DNA POLYMORPHISM STUDIES - APPROACHES TO ELUCIDATING MULTIFACTORIAL ISCHEMIC-HEART-DISEASE - THE APO-B GENE AS AN EXAMPLE.
349 - 356.
It is well established that elevated plasma levels of low-density lipoprotein (LDL) particles are a risk factor for ischaemic heart disease with the distribution in LDL levels seen in the general population being the result of interaction between environmental factors, such as dietary fat intake, and genetic variation that is present in different individuals. One of the candidate genes where such variation is likely to occur, is the gene coding for apolipoprotein B (apo B). Many studies have reported an association between a common polymorphism of the apo B gene, detected using the restriction enzyme Xbal, and differences in plasma lipid levels, explaining 3-5% of the variance in LDL-cholesterol levels in samples representative of the healthy population. It has been proposed that the mechanism of this association is due to functional amino acid changes within the apo B protein, that affect LDL catabolism by altering binding affinity to the LDL-receptor. Several amino acid substitutions in the apo B gene have now been characterized, and these form the basis of the different epitopes that create the Ag marker system. Previous studies have reported that the Ag(x) epitope is associated with lower plasma lipid levels, and until recently the molecular basis for this association has been unclear. We have determined that the Ag(x) epitope is associated with both a Pro-Leu2712, and Asn-Ser4311 substitution, with the Leu-Ser allele being associated with significantly lower levels of plasma lipids in a sample of healthy individuals from Sweden. The association between these two amino acids is present in all ethnic groups so far studied, and appears to have been maintained throughout the recent evolutionary history of the human species.
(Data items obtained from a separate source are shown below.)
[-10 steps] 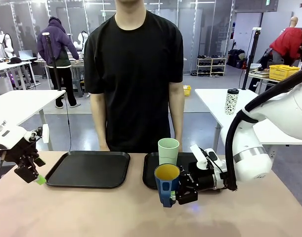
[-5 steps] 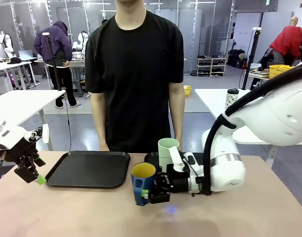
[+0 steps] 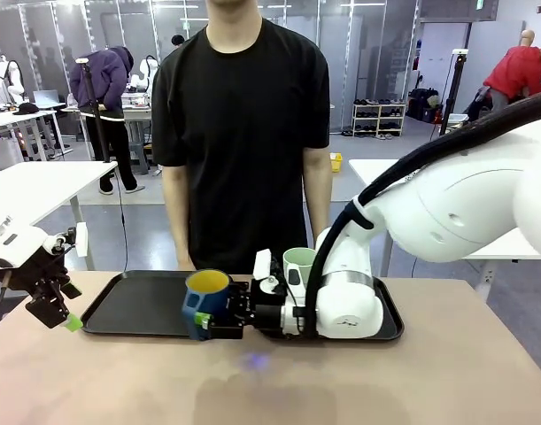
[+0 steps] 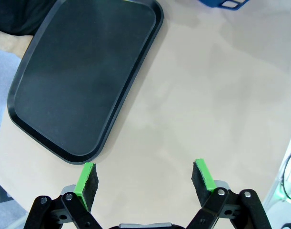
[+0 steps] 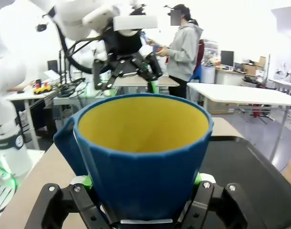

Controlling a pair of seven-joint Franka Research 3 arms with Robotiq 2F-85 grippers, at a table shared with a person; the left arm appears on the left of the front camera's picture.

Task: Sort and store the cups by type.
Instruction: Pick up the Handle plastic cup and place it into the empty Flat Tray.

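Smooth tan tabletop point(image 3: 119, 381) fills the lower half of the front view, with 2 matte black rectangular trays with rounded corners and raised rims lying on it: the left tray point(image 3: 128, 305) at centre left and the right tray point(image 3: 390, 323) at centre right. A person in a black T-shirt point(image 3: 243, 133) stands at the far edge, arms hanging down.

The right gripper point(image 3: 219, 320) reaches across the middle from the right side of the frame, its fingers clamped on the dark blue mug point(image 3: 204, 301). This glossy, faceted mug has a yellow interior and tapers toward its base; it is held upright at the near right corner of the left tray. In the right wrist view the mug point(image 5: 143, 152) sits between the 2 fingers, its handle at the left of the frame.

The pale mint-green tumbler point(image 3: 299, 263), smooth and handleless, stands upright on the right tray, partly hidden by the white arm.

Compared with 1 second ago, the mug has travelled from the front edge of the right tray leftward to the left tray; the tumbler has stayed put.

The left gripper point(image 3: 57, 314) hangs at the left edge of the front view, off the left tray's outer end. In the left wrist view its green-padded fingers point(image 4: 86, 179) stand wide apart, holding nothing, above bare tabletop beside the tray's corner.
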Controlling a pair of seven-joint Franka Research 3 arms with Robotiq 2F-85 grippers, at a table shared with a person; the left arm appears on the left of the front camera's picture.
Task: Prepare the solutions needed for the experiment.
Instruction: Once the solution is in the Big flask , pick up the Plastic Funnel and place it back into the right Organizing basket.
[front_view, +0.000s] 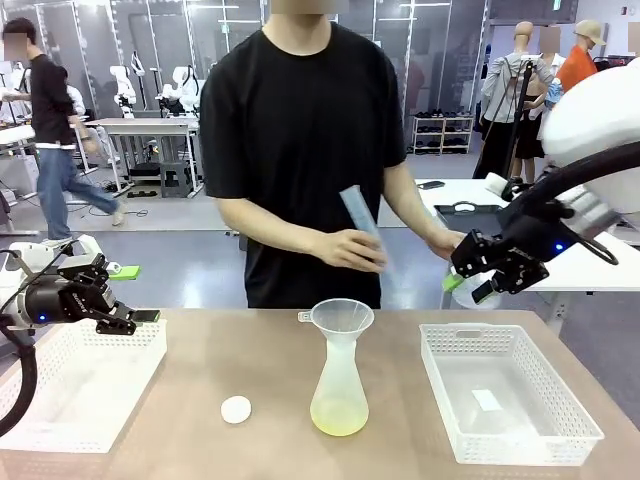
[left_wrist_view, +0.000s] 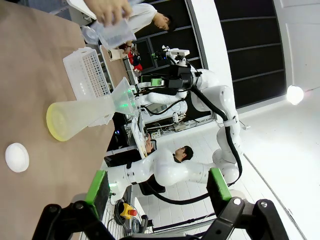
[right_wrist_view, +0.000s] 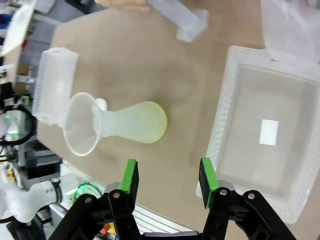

Since this amino acid polymorphism explains only part of the differences in plasma lipid levels detected using the Xbal polymorphism, this suggests that there are other functionally important sequence changes that remain to be detected, which will be associated with lipid-raising effects. The identification of these functional changes, and the mechanism by which they act will help in our understanding of the role of gene-environment interaction in determining plasma lipid levels in healthy individuals and in patients.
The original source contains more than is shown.